What to work on
Line by line, repeat the material below exactly and leave the images out.
━━━━━━━━━━━━━━━━
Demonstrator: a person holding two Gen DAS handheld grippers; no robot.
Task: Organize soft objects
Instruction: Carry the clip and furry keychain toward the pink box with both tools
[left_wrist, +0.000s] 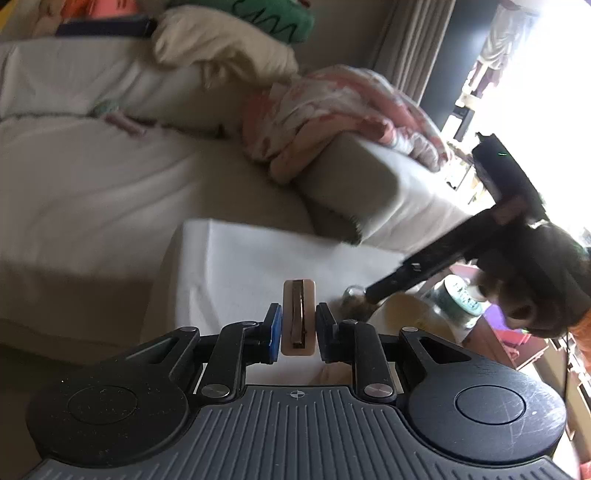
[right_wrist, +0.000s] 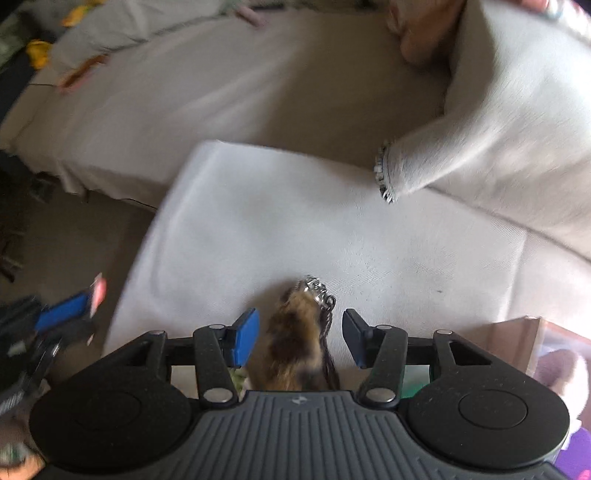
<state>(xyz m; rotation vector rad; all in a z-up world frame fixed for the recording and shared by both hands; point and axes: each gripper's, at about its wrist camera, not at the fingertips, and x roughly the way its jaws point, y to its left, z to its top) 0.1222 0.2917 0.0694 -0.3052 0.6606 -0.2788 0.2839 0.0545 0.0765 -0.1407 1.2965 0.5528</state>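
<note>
A small furry brown-and-tan charm (right_wrist: 295, 336) with a metal chain clasp (right_wrist: 318, 290) at its tip lay between the jaws of the right gripper (right_wrist: 299, 338), over the near edge of a white cushion-like block (right_wrist: 295, 214). The pads stood apart from the fur on both sides, so the jaws were partly spread and gripping nothing; whether the charm rested on the cushion or hung from something below the frame could not be told. The placing suggested a soft piece being set down or about to be taken up on a clear, pale surface where it would be easy to find.

The left gripper (left_wrist: 299, 328) was closed narrowly on a flat beige tag-like piece (left_wrist: 298, 317) with a dark strip down its middle, held upright between the pads and seemingly carried clear of the cushion as a separate item to sort. From that side the right gripper's dark body (left_wrist: 443, 254) reached down toward the charm's clasp (left_wrist: 352, 293).

Beyond the white block stretched a beige sofa (left_wrist: 92, 177), its seat largely bare. A pink-patterned blanket (left_wrist: 332, 114) was bunched over the sofa's arm, a cream pillow (left_wrist: 218, 44) lay behind it, and a green plush (left_wrist: 273, 14) sat further back, likely more soft things awaiting tidying.
</note>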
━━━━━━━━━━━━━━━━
Solution for this exercise
Demonstrator: a person holding two Gen DAS handheld grippers; no robot.
Task: Organize soft objects
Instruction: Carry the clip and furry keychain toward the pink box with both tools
[left_wrist, +0.000s] 
[right_wrist, +0.000s] 
<state>(xyz m; rotation vector rad; all in a z-up world frame fixed for the recording and shared by both hands; point and axes: each gripper's, at about its wrist camera, not at the fingertips, and x roughly the way its jaws point, y to its left, z to its top) 0.1222 0.2917 0.0694 -0.3052 0.6606 -0.2788 0.2839 0.0545 0.0765 -0.1407 1.2965 0.5528</state>
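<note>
A small furry brown-and-tan charm (right_wrist: 295, 336) with a metal chain clasp (right_wrist: 318, 290) at its tip lay between the jaws of the right gripper (right_wrist: 299, 338), over the near edge of a white cushion-like block (right_wrist: 295, 214). The pads stood apart from the fur on both sides, so the jaws were partly spread and gripping nothing; whether the charm rested on the cushion or hung from something below the frame could not be told. The placing suggested a soft piece being set down or about to be taken up on a clear, pale surface where it would be easy to find.

The left gripper (left_wrist: 299, 328) was closed narrowly on a flat beige tag-like piece (left_wrist: 298, 317) with a dark strip down its middle, held upright between the pads and seemingly carried clear of the cushion as a separate item to sort. From that side the right gripper's dark body (left_wrist: 443, 254) reached down toward the charm's clasp (left_wrist: 352, 293).

Beyond the white block stretched a beige sofa (left_wrist: 92, 177), its seat largely bare. A pink-patterned blanket (left_wrist: 332, 114) was bunched over the sofa's arm, a cream pillow (left_wrist: 218, 44) lay behind it, and a green plush (left_wrist: 273, 14) sat further back, likely more soft things awaiting tidying.
</note>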

The answer is complete, and the exercise is done.